I started trying to do that. It’s like, “Dude, don’t do that.”
I’m trying to find my way. I got the time and I got the money to go to the courses. That’s the easy part for me now. A lot of guys don’t have the time.
I do have the time, but it doesn’t matter. I suck.
Dr. Harris: You taken a few lessons?
Shaun Keating: Yeah. I took a few lessons with this one guy at the local course, right here by work. I’ve done that. Probably, 20, 30 lessons with him.
We started off one-on-one at the little area, where we do a bucket of balls and he tows me. He has me out on the course now. We’ll do three holes. Instead of doing that, I can just go do three holes with him.
We’ll pop on wherever in the course is open.
I kind of like that because I can watch him, then he watches me. I’m starting to get better. I’m starting to get a good swing. I don’t play for a month or two, and then it’s starting over again.
Even my condition before, man. It’s tough. You can’t drive your cart on the course in a lot of areas where I play. You got to freaking walk all over. It’s like, “Okay. Let’s go.” We got a foursome behind us, yelling, “Let’s move it!”
“Just come pick me up in a cart.”
“No, Shaun. You got to” …
That’s terrible. It’s getting better. But that’s awesome.
Tell me … [crosstalk 00:49:51]
Dr. Harris: It’s a good sport, though. It’s something you can play all your life.
Shaun Keating: Yeah. Absolutely. I love it. I really do.
Dr. Harris: My son and I play. He’s 46 years old. He and I play a lot together. It gives us some time together.
Shaun Keating: I play with my two boys. They always love it when I go. They’re like, “Dad, can we go with you and get off work?” I’m like, “Alright, boys. Come on.”
They both are really good. They were play since they were in junior high. All their buddies were into golf. They’re good. They get out there and they get at it. It’s pretty fun.

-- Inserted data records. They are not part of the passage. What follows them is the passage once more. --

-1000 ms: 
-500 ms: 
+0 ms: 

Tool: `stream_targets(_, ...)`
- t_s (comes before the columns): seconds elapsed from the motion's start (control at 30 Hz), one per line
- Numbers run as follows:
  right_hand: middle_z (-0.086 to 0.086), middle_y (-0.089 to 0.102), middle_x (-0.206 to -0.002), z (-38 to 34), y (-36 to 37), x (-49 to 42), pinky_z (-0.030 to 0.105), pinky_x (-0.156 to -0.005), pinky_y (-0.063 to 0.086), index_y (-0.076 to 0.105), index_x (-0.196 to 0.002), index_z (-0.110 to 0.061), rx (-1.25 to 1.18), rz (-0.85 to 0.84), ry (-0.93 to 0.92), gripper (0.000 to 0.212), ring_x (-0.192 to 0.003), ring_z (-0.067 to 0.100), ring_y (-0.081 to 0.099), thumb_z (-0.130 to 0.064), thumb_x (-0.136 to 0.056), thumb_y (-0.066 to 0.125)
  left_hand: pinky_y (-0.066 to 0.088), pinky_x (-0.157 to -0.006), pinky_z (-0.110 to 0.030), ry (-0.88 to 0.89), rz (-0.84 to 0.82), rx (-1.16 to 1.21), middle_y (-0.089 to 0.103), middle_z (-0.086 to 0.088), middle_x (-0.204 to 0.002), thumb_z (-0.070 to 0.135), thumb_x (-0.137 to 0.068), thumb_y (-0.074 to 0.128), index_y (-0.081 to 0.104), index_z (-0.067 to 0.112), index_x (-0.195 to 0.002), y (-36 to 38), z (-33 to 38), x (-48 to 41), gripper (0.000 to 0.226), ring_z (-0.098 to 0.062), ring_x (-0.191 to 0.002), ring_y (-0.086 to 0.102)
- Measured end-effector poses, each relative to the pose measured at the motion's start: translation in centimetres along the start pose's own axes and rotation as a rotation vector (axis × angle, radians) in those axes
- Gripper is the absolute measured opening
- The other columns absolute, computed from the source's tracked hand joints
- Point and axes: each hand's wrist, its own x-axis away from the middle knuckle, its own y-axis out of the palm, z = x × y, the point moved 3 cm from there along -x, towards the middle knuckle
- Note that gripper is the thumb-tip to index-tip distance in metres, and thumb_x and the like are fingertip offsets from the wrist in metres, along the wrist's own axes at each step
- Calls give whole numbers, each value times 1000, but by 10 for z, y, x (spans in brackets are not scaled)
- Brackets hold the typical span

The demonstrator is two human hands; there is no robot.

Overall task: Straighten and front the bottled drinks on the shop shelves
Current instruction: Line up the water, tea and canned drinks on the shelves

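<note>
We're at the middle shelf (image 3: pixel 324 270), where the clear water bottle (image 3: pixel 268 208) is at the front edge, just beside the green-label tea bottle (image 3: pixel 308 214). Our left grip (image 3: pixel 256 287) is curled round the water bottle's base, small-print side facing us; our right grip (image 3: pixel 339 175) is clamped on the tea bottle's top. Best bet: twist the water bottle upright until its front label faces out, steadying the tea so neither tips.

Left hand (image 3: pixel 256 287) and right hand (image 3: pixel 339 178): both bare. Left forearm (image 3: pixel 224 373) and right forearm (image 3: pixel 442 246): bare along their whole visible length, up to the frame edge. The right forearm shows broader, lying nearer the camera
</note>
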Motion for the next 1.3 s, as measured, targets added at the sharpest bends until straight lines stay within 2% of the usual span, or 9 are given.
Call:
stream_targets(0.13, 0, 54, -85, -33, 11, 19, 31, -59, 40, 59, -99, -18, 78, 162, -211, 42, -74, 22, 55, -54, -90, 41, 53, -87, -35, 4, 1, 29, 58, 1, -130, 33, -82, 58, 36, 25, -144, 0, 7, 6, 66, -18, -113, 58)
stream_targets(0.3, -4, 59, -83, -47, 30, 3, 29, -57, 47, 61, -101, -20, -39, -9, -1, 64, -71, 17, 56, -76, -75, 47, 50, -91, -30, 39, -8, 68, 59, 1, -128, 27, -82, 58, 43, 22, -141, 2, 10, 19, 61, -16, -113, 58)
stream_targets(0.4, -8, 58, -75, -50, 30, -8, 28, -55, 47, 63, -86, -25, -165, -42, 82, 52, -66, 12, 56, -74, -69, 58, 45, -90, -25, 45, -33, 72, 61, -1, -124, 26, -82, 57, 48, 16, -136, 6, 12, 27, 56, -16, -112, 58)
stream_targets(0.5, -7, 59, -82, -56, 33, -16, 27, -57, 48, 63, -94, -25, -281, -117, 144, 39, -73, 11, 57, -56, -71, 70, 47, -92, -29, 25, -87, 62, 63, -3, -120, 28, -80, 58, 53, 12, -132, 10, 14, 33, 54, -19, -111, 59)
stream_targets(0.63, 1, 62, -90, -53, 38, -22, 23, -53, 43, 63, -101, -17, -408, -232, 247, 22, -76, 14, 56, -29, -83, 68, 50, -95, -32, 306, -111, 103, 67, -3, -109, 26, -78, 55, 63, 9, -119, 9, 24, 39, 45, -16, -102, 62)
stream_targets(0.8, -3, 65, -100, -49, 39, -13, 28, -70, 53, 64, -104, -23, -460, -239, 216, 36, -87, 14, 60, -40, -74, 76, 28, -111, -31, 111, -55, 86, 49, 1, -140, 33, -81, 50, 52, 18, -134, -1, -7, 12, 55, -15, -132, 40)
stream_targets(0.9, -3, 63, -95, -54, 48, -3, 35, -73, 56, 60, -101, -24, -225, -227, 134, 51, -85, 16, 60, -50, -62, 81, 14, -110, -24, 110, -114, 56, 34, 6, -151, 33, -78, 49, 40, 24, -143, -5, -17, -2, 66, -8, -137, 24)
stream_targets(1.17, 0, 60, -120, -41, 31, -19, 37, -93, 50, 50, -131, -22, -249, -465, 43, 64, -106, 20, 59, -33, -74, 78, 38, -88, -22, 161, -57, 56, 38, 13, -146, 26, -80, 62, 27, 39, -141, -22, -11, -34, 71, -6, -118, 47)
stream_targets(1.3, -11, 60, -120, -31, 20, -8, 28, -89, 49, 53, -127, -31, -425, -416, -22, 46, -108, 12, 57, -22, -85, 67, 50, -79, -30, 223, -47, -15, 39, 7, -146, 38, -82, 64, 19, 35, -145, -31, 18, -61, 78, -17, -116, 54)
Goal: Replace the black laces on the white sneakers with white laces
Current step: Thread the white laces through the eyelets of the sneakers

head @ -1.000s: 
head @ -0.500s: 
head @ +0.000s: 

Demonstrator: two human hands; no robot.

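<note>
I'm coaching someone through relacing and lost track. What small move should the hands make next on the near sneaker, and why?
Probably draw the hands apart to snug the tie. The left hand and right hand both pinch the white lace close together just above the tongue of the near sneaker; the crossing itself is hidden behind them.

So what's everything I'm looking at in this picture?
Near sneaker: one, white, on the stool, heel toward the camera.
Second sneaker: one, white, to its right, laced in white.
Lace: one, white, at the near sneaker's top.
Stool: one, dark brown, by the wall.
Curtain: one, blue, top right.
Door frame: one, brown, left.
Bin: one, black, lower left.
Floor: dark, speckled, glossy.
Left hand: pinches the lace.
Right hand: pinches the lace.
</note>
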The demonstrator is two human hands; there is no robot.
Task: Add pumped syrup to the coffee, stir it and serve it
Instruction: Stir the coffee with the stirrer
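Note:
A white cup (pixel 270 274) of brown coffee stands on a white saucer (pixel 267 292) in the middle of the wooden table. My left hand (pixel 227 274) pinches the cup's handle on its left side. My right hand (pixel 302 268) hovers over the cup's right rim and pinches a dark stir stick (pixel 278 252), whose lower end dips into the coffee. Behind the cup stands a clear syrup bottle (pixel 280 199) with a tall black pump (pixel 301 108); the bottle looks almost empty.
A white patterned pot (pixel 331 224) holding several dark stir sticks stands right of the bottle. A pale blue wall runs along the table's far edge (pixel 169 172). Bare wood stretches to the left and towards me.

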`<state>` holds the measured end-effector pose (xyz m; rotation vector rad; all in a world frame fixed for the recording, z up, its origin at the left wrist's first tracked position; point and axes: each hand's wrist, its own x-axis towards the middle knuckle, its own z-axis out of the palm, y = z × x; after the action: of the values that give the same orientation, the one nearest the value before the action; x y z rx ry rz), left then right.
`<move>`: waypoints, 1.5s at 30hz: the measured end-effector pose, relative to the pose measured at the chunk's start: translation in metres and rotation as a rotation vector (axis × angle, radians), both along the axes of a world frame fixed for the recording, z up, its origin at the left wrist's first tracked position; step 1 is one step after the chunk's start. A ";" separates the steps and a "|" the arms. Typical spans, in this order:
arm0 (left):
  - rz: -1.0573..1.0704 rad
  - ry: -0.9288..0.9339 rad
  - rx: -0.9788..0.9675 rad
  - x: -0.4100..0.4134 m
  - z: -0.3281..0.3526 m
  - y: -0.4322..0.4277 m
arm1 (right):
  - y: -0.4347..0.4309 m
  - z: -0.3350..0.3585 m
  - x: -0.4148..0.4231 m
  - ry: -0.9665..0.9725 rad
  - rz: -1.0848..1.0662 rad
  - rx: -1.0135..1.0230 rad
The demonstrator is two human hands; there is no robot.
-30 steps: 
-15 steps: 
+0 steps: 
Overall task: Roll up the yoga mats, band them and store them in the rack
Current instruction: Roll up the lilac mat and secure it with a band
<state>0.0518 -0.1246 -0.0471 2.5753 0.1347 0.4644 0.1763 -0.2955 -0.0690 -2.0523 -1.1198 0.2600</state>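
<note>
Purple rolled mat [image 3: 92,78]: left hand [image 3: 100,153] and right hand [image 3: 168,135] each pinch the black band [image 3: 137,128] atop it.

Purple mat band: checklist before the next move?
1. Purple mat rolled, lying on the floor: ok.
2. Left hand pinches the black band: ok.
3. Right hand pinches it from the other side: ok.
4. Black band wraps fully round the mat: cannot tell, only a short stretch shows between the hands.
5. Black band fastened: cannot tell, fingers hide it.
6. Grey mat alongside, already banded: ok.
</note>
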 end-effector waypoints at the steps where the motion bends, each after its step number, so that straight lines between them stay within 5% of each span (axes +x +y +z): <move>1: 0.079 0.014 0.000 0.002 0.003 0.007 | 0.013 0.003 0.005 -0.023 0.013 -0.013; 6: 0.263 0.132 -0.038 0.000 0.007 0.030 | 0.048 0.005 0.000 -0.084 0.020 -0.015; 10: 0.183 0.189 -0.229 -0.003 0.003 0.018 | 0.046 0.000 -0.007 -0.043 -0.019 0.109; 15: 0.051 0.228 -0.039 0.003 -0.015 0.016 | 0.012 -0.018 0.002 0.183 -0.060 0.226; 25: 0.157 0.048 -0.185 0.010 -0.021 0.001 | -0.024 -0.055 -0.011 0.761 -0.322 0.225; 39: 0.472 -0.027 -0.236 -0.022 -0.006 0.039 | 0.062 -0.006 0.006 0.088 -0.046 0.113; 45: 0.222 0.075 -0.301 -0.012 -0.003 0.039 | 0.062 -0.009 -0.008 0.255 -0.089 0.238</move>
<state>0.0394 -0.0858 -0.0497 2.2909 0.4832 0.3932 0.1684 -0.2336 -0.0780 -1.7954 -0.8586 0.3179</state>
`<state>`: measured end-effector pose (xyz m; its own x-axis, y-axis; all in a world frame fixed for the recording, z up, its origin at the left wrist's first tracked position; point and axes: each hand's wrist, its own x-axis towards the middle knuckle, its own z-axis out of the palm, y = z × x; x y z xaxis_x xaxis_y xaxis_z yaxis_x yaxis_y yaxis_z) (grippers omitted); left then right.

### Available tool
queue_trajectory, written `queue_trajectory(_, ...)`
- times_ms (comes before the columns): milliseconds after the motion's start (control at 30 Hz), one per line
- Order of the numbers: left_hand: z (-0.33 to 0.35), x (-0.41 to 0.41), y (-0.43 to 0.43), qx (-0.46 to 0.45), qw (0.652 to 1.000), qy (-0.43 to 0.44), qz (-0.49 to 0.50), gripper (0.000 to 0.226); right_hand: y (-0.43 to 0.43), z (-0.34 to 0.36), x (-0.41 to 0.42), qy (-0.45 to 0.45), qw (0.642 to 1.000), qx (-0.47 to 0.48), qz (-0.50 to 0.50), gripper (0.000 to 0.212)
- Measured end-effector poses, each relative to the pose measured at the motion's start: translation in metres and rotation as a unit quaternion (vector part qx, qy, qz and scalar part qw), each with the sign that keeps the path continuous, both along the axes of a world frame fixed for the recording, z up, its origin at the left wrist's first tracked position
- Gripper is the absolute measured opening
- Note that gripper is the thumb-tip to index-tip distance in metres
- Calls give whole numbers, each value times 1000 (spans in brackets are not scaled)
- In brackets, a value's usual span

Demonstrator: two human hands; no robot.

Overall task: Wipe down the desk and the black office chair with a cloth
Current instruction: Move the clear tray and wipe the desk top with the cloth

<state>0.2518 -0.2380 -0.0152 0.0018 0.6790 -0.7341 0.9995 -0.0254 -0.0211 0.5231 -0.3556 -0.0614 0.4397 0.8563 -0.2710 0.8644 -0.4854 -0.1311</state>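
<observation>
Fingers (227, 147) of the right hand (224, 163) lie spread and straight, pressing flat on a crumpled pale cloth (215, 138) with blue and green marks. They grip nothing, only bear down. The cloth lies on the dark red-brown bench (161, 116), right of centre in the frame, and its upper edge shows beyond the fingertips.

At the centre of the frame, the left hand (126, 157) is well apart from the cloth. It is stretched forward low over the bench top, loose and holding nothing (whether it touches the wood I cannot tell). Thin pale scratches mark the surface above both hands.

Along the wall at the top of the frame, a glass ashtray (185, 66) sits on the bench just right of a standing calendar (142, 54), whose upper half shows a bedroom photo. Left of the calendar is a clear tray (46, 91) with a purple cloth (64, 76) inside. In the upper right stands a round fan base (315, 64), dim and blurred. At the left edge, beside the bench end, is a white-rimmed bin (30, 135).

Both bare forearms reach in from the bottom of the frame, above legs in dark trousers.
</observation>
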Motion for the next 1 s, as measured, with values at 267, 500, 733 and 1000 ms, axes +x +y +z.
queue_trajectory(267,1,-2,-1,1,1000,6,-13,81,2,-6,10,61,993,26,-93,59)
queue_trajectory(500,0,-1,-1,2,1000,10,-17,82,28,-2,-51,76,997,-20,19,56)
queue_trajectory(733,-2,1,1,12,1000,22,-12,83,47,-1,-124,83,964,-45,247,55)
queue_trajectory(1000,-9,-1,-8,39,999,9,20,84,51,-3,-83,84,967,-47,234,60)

Dr. Harris: They a lot more flexible.
Shaun Keating: Heck yeah.
Dr. Harris: That’s a big part of it, you know?
Shaun Keating: Yeah. My belly. It’s hard to look down their lately. I got to get that gut down a little bit smaller.
I’m on my third pair of shoes for golfing. You got to have comfortable shoes, get the right ones. I’m just finding my way, but it’s a neat thing. I love it, for sure.
Real quick now, we’ll wrap this up, here. Tell me, on your patients, is it all word of mouth? Are you driving any business through social media? Do you do any marketing? For some of our younger guys, starting off, what do you do?
I bet you it’s a lot of word of mouth in your town, there. But 30,000 people, that’s a lot. It’s hard to get word of mouth with 30,000 people. What do you do?
Dr. Harris: With Dr. Pankey, he always talked about internal marketing. Word of mouth.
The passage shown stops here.